## Your objective
Give back exactly the line containing "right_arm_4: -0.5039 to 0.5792" together with all the lines after it, ending at the final line below.

## Dataset extract
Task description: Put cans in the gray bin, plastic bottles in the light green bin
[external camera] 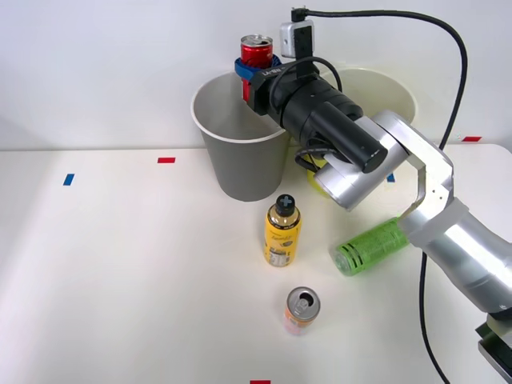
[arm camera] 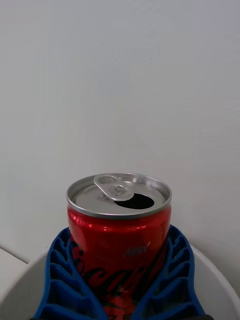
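While the red can (external camera: 257,51) sits upright, clamped in the right gripper (external camera: 256,74) over the gray bin's (external camera: 240,172) far rim, nothing looks binned yet; orange can (external camera: 302,310), both bottles, light green bin (external camera: 396,92) remain.

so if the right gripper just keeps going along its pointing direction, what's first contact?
Probably nothing close: the right gripper, shut on the red metal can, points past the tall gray bin's white rim toward the plain white wall. Depth is unclear.
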`<action>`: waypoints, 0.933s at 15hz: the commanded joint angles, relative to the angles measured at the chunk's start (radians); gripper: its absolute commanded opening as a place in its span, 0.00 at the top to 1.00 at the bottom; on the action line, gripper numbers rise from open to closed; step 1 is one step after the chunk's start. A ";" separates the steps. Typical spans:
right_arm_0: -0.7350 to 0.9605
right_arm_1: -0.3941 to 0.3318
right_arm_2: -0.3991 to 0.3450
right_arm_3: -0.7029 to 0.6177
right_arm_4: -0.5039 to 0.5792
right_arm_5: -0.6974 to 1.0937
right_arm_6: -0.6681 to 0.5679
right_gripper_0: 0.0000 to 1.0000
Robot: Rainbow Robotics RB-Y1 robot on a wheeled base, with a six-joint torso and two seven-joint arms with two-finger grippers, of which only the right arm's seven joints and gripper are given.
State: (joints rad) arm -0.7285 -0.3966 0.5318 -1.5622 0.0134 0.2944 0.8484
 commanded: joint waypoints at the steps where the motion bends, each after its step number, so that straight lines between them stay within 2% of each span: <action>1: -0.006 0.004 0.004 0.008 0.000 -0.003 -0.008 0.88; 3: -0.006 0.007 0.008 0.008 0.000 -0.004 -0.009 0.88; 4: -0.006 0.007 0.017 0.008 0.000 -0.004 -0.011 0.48; 5: -0.006 0.007 0.024 0.008 0.002 -0.003 -0.011 0.00; 8: -0.006 -0.002 0.027 0.007 0.017 -0.020 -0.011 0.00; 12: 0.041 -0.071 0.030 0.002 0.006 -0.202 -0.017 0.00; 14: 0.116 -0.102 0.013 -0.064 0.005 -0.235 -0.019 0.00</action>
State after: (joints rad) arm -0.6545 -0.4793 0.5568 -1.5807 0.0202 0.0710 0.8307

## Written solution
right_arm_4: -0.5039 to 0.5792
right_arm_5: -0.6974 to 1.0937
right_arm_6: -0.6681 to 0.5679
right_gripper_0: 0.0000 to 1.0000
Robot: Rainbow Robotics RB-Y1 robot on a wheeled base, with a six-joint torso and two seven-joint arms with two-finger grippers, of which only the right arm's seven joints and gripper are given.
State: (joints rad) arm -0.7285 -0.3966 0.5318 -1.5622 0.0134 0.2944 0.8484
 commanded: joint waypoints at the steps where the motion bends, each after its step number, so that straight lines between them stay within 2% of each span: <action>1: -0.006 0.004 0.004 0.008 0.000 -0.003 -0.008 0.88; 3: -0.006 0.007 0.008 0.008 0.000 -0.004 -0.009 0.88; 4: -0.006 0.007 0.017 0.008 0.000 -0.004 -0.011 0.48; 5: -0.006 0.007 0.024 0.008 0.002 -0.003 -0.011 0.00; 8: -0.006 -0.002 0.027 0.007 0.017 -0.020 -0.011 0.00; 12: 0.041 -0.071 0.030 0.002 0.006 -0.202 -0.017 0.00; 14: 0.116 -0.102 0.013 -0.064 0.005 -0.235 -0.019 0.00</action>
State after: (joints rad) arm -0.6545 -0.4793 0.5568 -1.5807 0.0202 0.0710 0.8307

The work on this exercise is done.